Styria — Practical Travel Notes
  • Graz is the most usual base for both visa-related travel and tourism — Hauptbahnhof connects to Vienna (Railjet, 2h40), Klagenfurt (Koralm Tunnel, under 1h once fully open), Linz, and Maribor in Slovenia within day-trip range.
  • Schladming-Dachstein winter season runs roughly mid-December to mid-April, with the Dachstein glacier accessible year-round but with restricted hours outside ski season — check cable-car operating windows before travelling, especially in shoulder seasons.
  • The Schladming Nightrace (men's FIS Ski World Cup slalom in late January) draws the largest single-night crowd in Alpine racing — accommodation books out a year ahead and prices triple on race weekend.
  • Schloss Eggenberg's State Rooms are accessible only on guided tours (English available with prior booking) — buy combined tickets including the Planetary Room and the Romantic landscape garden, and arrive at the Eggenberg tram terminus early to avoid afternoon coach groups.
  • The Riegersburg medieval fortress is reachable by foot (steep, twenty minutes), inclined elevator, or chairlift — the chairlift saves the climb but closes in winter weather.
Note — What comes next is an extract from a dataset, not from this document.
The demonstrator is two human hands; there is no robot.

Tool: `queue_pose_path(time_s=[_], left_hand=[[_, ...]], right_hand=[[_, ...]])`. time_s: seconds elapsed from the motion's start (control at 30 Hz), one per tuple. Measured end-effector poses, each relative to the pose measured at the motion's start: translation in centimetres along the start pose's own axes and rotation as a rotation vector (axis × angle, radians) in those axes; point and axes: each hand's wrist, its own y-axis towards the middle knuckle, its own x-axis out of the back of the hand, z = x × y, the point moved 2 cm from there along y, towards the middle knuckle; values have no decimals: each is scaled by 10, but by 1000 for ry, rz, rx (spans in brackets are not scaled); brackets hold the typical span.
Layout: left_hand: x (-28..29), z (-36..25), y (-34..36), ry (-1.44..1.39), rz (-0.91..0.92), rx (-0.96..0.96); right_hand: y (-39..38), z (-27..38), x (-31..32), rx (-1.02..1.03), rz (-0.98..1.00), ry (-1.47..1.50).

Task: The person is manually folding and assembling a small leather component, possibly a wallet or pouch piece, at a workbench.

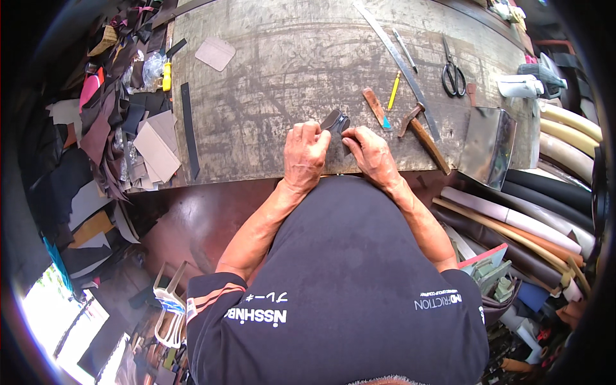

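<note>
At the near edge of the worktable, my left hand (305,155) and my right hand (373,156) face each other with fingers closed. Between them is a small dark leather piece (332,119), bent into a loop that rises above my fingertips. My left thumb and fingers pinch its left part; my right fingers grip the other side. The fingers hide most of it, so its full shape cannot be made out. Just beyond my right hand lie a knife-like tool with a brown handle and a teal end (376,109) and a hammer (425,136) with a wooden handle.
On the worn wooden table (269,83) are a metal ruler (401,64), a yellow pen (394,90), black scissors (453,77), a black strip (189,131) and a beige patch (215,53). A metal box (486,144) stands at the right edge. Leather scraps (96,131) crowd the left; rolls (513,221), the right.
</note>
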Motion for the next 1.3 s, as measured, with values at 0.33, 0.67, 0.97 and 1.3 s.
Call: queue_pose_path(time_s=[0.33, 0.67, 0.97, 1.3], left_hand=[[-35, 11, -28, -677, 252, 625], [-58, 11, -25, -1870, -94, 1088], [-69, 17, -23, -1738, -22, 1057], [-64, 28, -9, -1852, 188, 1052]], right_hand=[[6, 7, -12, 72, 31, 0], [12, 6, -24, 5, 72, 15], [8, -1, -23, -116, -45, 101], [19, -16, -5, -94, -101, 127]])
Allow three hours for the witches' museum, the weapons collection, and the falconry-display arena.
  • Steirisches Kürbiskernöl is widely counterfeited internationally — buy bottles inside Styria with the holographic Steirisches-Kürbiskernöl-g.g.A. seal, or directly from a Buschenschank wine tavern, to avoid blended imitations.
  • Buschenschank wine taverns operate seasonally on a rotating schedule (ausg'steckt) signalled by a pine branch over the door — many open for two-to-three week windows, then close while another producer in the village opens. The South Styrian Tourism Board publishes the current ausg'steckt rota online.
  • Schilcher rosé is almost unknown outside Austria — for the strongest expression of the style, taste in West Styria's Schilcherland (Stainz, Deutschlandsberg) rather than buying mass-produced bottles in supermarkets.
  • The Lipizzaner stud farm at Piber operates daily tours from late March to early November — tours are run in German with English audio guides; the summer Alpine-pasture tours to the Stubalpe (where the foals live) require advance booking and run only in July and August.
  • Bad Blumau and Loipersdorf thermal spas accept day-pass walk-ins but on weekends and Austrian school holidays sell out by midday — book in advance, particularly for the steam-and-sauna sections.
  • Styria operates in Austrian German with strong Styrian-dialect inflections in rural areas; English is universally spoken in tourism, hotels, and Graz urban contexts. Greeting is 'Grüß Gott' or, in deeper Styrian, 'Guten Tag' more often than 'Hallo'.
  • The Mur Cycle Path (Murradweg) is well-signposted and largely flat through Styria — bicycle rental is available at most stations along the route, and luggage-transfer services between accommodation make multi-day cycling unencumbered.